過去は現在も未来も保証しない

そんなわけで、田久保眞紀市長が大学を卒業したのかしなかったのかで揉めている、という話を聞いたときの私の感想は、「なぜ、そんなどうでもいい、くだらないことで嘘をつかねばならないのか」であった。いまでもくだらないと思っている。

「学歴」はその名の示す通り、「歴史」であり「過去」である。過去は現在を保証しないし、未来についてはさらに保証しない。大谷翔平を評価するのに必要なのは、「いま、ここ」のバッティング能力やピッチング能力であり、彼がどの野球部に所属していたか、ではない。
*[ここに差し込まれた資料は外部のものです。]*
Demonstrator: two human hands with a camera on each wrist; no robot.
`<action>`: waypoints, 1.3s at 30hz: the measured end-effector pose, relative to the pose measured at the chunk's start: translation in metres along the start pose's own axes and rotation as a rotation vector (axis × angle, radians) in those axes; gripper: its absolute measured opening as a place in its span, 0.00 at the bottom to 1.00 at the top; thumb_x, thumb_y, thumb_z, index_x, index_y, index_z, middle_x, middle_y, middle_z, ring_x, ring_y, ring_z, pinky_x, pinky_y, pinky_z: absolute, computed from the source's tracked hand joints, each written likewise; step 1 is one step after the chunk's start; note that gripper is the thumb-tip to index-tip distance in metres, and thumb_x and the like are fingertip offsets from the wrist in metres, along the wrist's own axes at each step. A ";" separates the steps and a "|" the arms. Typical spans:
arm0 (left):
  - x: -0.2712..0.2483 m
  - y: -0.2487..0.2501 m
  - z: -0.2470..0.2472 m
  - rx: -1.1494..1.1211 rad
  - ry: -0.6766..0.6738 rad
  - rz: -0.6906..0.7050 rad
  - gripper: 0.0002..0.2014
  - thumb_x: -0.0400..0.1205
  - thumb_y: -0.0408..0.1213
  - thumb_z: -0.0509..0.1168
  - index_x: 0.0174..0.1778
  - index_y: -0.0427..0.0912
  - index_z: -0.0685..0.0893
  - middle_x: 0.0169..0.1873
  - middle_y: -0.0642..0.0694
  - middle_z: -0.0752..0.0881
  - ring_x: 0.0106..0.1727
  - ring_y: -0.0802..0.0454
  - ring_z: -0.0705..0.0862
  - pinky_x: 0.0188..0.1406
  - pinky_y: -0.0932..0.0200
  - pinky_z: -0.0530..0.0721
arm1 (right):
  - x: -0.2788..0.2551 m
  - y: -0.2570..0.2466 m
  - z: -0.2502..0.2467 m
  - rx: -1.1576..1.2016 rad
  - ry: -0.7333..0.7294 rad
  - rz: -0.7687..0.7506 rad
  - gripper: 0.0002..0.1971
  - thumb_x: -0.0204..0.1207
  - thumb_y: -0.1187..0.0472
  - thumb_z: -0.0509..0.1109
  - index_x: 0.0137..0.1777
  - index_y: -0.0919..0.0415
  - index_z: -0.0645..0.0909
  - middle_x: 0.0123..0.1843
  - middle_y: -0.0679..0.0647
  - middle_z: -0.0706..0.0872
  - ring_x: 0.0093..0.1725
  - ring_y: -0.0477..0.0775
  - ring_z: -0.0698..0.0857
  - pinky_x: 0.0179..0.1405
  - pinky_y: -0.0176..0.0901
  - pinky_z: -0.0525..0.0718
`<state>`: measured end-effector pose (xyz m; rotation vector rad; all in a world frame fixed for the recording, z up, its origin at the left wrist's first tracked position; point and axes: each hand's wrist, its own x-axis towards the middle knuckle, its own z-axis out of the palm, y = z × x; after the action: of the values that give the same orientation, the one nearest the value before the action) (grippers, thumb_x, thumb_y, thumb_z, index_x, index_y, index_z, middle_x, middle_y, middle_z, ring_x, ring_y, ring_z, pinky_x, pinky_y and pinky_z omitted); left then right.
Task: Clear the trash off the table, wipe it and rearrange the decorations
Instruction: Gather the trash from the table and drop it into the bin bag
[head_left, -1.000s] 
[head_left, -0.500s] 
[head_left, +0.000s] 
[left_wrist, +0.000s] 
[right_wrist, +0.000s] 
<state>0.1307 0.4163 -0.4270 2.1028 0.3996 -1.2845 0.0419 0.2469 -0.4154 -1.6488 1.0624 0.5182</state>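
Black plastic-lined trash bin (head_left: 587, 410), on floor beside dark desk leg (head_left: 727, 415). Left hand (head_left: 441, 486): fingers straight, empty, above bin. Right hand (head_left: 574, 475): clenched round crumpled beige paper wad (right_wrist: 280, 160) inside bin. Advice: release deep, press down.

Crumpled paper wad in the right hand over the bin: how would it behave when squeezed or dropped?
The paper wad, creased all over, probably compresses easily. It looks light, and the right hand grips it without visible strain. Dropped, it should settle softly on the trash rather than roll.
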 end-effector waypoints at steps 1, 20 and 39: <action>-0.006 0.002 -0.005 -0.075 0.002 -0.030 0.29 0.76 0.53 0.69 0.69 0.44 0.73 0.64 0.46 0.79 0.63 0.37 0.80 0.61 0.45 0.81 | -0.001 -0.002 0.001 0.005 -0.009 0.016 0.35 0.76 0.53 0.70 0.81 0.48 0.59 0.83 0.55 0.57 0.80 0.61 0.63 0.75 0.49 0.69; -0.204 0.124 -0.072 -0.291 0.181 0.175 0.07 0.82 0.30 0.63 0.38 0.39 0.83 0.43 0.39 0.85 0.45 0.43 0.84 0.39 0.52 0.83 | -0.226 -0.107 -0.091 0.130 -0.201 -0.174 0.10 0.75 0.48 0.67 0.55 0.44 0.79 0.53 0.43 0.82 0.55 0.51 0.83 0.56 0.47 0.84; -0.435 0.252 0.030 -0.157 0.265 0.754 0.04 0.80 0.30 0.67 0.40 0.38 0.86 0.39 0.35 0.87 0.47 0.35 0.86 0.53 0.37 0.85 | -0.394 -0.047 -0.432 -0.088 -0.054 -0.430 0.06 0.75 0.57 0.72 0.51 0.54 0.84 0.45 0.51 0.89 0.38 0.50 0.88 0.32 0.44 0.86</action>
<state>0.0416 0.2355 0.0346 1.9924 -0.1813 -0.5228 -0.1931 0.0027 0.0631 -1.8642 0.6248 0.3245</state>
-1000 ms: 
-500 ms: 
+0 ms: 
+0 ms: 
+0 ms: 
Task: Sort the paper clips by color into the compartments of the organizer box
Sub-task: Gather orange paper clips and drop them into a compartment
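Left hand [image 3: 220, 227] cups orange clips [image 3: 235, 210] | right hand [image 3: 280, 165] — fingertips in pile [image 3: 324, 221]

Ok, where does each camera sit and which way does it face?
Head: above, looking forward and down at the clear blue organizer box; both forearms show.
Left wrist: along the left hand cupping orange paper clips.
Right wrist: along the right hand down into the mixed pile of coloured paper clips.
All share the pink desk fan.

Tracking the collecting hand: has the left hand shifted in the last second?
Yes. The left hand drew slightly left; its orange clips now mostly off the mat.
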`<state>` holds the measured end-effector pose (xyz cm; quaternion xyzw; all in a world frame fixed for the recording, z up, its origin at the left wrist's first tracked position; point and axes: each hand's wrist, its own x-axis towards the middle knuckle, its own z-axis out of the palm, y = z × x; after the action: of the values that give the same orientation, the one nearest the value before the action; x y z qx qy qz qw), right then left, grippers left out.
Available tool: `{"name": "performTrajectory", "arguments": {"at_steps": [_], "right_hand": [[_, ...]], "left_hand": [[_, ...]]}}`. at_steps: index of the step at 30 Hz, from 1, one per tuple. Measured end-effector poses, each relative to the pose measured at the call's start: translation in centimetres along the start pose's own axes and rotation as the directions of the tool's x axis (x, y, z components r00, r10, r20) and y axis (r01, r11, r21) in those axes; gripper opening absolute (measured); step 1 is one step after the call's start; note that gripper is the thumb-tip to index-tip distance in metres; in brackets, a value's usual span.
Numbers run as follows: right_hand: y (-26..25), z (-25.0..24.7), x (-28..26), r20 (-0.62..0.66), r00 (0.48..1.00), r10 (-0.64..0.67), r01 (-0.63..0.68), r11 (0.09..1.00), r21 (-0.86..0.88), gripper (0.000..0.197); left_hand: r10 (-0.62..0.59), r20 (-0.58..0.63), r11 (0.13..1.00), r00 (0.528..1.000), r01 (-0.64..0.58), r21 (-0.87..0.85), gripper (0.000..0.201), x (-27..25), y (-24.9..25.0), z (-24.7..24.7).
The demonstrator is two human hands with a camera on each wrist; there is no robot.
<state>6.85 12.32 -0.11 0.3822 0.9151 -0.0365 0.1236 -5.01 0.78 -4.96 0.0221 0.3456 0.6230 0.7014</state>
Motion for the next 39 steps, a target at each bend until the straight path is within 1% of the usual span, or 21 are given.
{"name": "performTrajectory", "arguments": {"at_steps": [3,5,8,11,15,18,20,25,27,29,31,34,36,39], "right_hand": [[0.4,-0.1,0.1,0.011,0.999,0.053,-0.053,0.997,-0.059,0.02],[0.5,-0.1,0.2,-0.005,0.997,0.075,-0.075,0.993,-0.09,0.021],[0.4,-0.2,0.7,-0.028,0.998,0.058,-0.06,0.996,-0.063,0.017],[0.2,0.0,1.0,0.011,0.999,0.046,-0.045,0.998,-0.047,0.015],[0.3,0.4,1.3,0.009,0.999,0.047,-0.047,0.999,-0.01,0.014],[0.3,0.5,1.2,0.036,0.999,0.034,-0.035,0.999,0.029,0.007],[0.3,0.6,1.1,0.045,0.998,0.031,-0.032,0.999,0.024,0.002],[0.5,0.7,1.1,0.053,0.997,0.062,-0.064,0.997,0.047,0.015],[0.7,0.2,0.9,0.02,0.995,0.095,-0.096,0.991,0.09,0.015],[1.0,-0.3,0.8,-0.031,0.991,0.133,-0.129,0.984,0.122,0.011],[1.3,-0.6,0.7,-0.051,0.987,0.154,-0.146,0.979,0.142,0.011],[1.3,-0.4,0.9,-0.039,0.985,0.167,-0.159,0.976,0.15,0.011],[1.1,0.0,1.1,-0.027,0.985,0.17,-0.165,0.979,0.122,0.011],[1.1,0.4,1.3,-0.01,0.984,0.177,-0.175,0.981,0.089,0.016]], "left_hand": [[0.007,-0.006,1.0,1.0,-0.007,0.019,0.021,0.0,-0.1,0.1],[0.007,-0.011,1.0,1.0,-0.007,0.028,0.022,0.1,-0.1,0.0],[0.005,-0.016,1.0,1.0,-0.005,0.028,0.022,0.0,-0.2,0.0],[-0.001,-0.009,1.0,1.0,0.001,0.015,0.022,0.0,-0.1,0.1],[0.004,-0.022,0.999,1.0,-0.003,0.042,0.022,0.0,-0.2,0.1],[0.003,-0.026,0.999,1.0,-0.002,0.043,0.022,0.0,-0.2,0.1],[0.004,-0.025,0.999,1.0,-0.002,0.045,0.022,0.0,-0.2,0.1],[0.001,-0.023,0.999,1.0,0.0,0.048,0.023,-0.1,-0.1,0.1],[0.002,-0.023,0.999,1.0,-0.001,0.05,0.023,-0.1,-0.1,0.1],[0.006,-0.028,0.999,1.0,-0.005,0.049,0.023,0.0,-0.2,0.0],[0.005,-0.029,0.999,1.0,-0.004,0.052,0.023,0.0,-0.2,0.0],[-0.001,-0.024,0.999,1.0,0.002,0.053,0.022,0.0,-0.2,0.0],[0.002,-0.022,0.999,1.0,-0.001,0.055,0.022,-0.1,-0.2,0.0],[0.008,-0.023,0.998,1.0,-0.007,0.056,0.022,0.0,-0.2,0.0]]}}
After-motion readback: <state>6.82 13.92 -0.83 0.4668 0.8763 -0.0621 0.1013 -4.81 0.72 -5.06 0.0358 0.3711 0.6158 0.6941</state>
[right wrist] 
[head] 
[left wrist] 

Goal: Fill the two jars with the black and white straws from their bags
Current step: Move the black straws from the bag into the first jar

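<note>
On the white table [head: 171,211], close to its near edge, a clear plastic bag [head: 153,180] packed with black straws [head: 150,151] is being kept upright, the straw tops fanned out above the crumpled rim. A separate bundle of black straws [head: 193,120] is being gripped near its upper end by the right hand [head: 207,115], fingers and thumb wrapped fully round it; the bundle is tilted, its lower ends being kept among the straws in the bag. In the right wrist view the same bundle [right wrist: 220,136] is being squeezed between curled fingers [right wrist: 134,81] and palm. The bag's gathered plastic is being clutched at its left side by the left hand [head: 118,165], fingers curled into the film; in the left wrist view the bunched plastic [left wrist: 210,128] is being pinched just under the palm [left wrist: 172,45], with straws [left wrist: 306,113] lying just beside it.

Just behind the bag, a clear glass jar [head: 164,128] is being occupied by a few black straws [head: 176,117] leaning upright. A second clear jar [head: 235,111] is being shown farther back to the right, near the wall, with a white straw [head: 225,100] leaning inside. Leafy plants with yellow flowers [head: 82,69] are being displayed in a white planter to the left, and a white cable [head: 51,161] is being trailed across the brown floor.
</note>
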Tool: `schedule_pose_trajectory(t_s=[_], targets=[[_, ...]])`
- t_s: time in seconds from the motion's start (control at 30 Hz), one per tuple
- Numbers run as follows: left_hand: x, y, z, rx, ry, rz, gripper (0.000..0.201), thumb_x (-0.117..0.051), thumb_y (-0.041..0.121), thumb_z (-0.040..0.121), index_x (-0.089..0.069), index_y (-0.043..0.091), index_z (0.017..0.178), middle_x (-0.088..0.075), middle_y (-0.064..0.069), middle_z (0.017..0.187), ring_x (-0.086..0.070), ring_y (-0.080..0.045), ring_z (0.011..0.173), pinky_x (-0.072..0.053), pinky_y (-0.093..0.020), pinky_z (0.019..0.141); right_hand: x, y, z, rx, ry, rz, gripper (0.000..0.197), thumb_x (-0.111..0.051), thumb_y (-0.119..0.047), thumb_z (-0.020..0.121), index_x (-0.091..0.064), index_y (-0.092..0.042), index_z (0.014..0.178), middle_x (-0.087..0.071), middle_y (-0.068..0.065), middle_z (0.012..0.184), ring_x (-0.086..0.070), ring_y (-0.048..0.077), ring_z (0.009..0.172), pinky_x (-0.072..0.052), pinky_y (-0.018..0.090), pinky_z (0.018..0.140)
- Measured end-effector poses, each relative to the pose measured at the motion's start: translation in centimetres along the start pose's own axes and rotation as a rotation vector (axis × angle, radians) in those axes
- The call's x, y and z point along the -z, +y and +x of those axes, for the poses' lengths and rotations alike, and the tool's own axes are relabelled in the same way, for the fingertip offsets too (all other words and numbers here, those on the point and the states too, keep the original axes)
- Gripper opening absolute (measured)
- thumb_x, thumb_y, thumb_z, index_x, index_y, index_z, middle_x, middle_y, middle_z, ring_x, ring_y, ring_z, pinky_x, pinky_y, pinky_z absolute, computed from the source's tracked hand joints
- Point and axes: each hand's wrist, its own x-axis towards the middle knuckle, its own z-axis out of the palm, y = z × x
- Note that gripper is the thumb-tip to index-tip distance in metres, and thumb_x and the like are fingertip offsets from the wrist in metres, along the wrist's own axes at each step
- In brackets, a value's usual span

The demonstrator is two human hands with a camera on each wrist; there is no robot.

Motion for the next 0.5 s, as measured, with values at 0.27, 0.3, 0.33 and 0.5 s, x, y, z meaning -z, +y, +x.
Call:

また、大谷翔平と同じ野球部に所属していた人物が大谷レベルのプレーをできるわけでもない。私が履歴書の「学歴」に無関心なのもそのためだ。

盗塁をうかがうロサンゼルス・ドジャースの大谷翔平選手
盗塁をうかがうロサンゼルス・ドジャースの大谷翔平選手(写真=All-Pro Reels/UCinternational/CC-BY-2.0/Wikimedia Commons

「いま、ここ」の目の前にいる人物の有り様だけが私の関心事だ。もっとも、私にはさして人を見る目もないので、優秀な人物を常に採用し続けているわけではない。とはいえ、「学歴」を学んだからといってその人物考査能力が高まるとも思えない。